**Task description**: The expected response is the complete listing below, restated exactly, with its pictures omitted.

**Data in this exercise**:
*** Begin section ***
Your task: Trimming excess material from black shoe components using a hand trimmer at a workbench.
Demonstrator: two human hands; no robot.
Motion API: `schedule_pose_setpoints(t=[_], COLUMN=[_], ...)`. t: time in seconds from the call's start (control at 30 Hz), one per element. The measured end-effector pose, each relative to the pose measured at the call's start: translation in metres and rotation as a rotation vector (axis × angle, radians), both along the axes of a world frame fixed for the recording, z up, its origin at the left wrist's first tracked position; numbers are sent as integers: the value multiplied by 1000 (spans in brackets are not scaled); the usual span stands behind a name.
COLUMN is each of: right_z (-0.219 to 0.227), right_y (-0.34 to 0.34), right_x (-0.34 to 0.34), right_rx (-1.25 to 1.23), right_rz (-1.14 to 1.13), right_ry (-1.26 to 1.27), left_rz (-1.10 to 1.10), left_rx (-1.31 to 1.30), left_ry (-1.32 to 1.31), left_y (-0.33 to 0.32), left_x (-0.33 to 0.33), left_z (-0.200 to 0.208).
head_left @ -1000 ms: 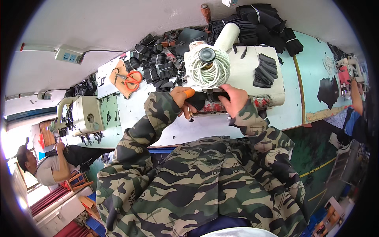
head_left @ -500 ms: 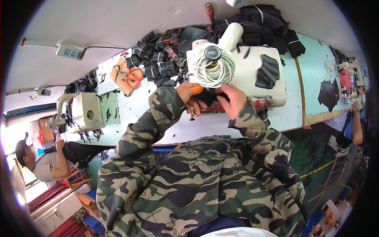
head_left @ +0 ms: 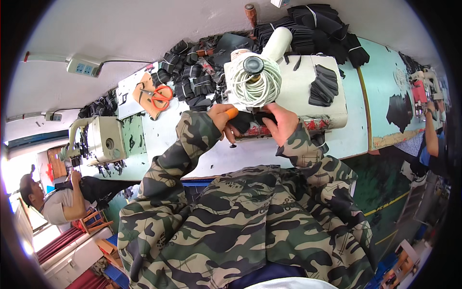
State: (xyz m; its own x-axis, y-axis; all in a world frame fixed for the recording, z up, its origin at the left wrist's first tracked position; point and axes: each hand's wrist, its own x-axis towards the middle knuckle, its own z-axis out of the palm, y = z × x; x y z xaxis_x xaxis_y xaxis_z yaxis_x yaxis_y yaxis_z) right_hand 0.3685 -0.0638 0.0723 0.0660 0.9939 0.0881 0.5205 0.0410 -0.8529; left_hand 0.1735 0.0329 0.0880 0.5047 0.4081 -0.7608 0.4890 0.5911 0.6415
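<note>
Scissors (head_left: 161, 96): orange-handled, on a tan board (head_left: 147, 98), well apart from both hands.
Left hand (head_left: 223, 120): piece could skew if this grip slackens; fingers curled, nearly closed on it, 1 wearing an orange cover (head_left: 232, 113).
Black piece (head_left: 242, 122): between the 2 hands, just below the white cord coil (head_left: 255, 87) in view.
Right hand (head_left: 285, 123): fingertips could catch if they stray into the machine (head_left: 308, 74); wrist angled inward, thumb partly parted from fingers; whether it grips, cannot tell.
</note>
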Motion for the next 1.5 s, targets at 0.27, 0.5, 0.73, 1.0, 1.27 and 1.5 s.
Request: schedule_pose_setpoints(t=[0.27, 0.5, 0.73, 1.0, 1.27, 1.5], right_z=[1, 0, -1, 3, 9, 4], right_y=[0, -6, -4, -3, -8, -10], right_x=[2, 12, 7, 0, 13, 14], right_rx=[6, 4, 19, -15, -72, -91], right_rz=[47, 29, 33, 35, 12, -45], right_ry=[-59, 86, -16, 70, 135, 171], left_rz=[23, 135, 109, 102, 135, 270], left_rx=[-85, 225, 175, -110, 86, -81], left_ry=[-30, -3, 35, -70, -61, -168], left_y=[-9, -14, -7, -11, -24, -8], left_x=[22, 8, 4, 13, 31, -4], left_z=[7, -7, -1, -4, -6, -7])
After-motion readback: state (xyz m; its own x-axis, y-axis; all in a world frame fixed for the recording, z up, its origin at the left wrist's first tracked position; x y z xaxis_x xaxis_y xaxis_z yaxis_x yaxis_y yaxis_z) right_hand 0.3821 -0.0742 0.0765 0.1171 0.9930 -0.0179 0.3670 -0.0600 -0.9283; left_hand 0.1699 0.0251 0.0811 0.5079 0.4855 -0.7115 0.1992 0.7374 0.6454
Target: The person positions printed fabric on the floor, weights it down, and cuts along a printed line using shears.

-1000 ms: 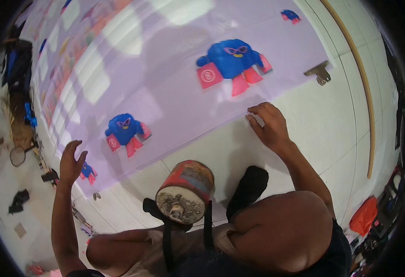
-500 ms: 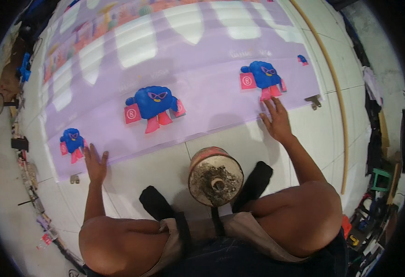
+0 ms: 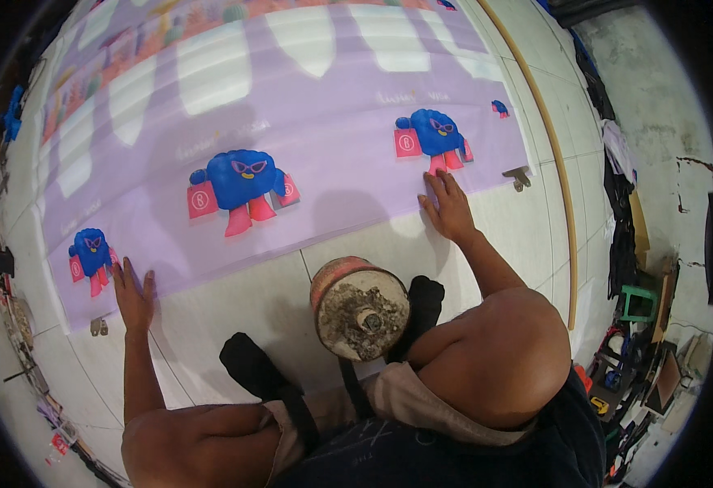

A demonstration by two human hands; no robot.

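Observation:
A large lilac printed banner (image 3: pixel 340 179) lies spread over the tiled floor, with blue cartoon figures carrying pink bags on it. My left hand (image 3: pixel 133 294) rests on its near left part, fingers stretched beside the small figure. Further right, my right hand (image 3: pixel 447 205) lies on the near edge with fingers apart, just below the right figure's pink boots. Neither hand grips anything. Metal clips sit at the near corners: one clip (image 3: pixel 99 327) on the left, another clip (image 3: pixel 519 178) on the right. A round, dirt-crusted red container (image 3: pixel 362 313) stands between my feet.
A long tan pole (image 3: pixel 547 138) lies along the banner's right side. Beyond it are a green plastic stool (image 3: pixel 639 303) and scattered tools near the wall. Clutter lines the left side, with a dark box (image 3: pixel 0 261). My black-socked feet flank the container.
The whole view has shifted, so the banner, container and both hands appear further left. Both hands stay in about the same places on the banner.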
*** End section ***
**Reply**:
Your task: Trimming excess material from black shoe components using a hand trimmer at a workbench.
Demonstrator: two human hands; no robot.
Motion API: `schedule_pose_setpoints(t=[_], COLUMN=[_], ...)`. t: time in seconds from the call's start (control at 30 Hz), one per element. The measured end-effector pose, each relative to the pose measured at the call's start: translation in metres and rotation as a rotation vector (axis × angle, radians), both along the axes of a world frame fixed for the recording, z up, its origin at the left wrist's first tracked position; numbers are sent as integers: the value multiplied by 1000 (spans in brackets are not scaled); the usual span stands behind a name.
COLUMN is each of: right_z (-0.219 to 0.227), right_y (-0.34 to 0.34), right_x (-0.34 to 0.34), right_rx (-1.25 to 1.23), right_rz (-1.14 to 1.13), right_ry (-1.26 to 1.27), left_rz (-1.10 to 1.10), left_rx (-1.31 to 1.30), left_ry (-1.32 to 1.31), left_y (-0.33 to 0.32), left_x (-0.33 to 0.33), left_z (-0.200 to 0.208).
head_left @ -1000 ms: 
head_left @ -500 ms: 
head_left @ +0 ms: 
State: (xyz m; its own x-axis, y-axis; all in a world frame fixed for the recording, z up, its origin at the left wrist's first tracked position; point and axes: each hand's wrist, its own x-axis towards the middle knuckle, its own z-axis out of the palm, y = z × x; x y z xaxis_x xaxis_y xaxis_z yaxis_x yaxis_y yaxis_z) right_hand 0.3685 -0.0638 0.0723 0.0660 0.9939 0.0881 0.5205 0.0410 -0.8529; left_hand 0.1735 0.0329 0.0880 0.5047 0.4081 -0.7608 0.4890 0.5911 0.6415
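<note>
Scissors (head_left: 161, 96): orange-handled, on a tan board (head_left: 147, 98), well apart from both hands.
Left hand (head_left: 223, 120): piece could skew if this grip slackens; fingers curled, nearly closed on it, 1 wearing an orange cover (head_left: 232, 113).
Black piece (head_left: 242, 122): between the 2 hands, just below the white cord coil (head_left: 255, 87) in view.
Right hand (head_left: 285, 123): fingertips could catch if they stray into the machine (head_left: 308, 74); wrist angled inward, thumb partly parted from fingers; whether it grips, cannot tell.
</note>
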Motion for the next 1.5 s, targets at 0.27, 0.5, 0.73, 1.0, 1.27 and 1.5 s.
Request: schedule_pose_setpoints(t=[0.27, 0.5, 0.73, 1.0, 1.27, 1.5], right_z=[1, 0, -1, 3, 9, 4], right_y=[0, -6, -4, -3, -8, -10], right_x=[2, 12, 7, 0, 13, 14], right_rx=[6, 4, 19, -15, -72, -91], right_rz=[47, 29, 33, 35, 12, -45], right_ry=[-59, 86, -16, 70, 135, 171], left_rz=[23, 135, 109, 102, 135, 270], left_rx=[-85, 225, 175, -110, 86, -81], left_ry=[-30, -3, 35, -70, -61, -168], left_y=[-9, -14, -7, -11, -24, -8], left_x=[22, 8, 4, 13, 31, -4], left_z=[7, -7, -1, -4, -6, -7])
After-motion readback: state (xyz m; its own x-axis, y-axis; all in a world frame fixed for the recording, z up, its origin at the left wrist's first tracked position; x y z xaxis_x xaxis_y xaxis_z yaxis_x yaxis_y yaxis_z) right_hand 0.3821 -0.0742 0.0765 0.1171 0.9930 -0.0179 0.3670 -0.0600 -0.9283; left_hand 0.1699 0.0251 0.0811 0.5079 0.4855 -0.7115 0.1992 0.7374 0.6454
Target: The person positions printed fabric on the floor, weights it down, and cuts along a printed line using shears.

-1000 ms: 
-500 ms: 
+0 ms: 

A demonstration by two human hands; no robot.

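Observation:
A large lilac printed banner (image 3: pixel 340 179) lies spread over the tiled floor, with blue cartoon figures carrying pink bags on it. My left hand (image 3: pixel 133 294) rests on its near left part, fingers stretched beside the small figure. Further right, my right hand (image 3: pixel 447 205) lies on the near edge with fingers apart, just below the right figure's pink boots. Neither hand grips anything. Metal clips sit at the near corners: one clip (image 3: pixel 99 327) on the left, another clip (image 3: pixel 519 178) on the right. A round, dirt-crusted red container (image 3: pixel 362 313) stands between my feet.
A long tan pole (image 3: pixel 547 138) lies along the banner's right side. Beyond it are a green plastic stool (image 3: pixel 639 303) and scattered tools near the wall. Clutter lines the left side, with a dark box (image 3: pixel 0 261). My black-socked feet flank the container.
The whole view has shifted, so the banner, container and both hands appear further left. Both hands stay in about the same places on the banner.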

No more output is required for the exercise.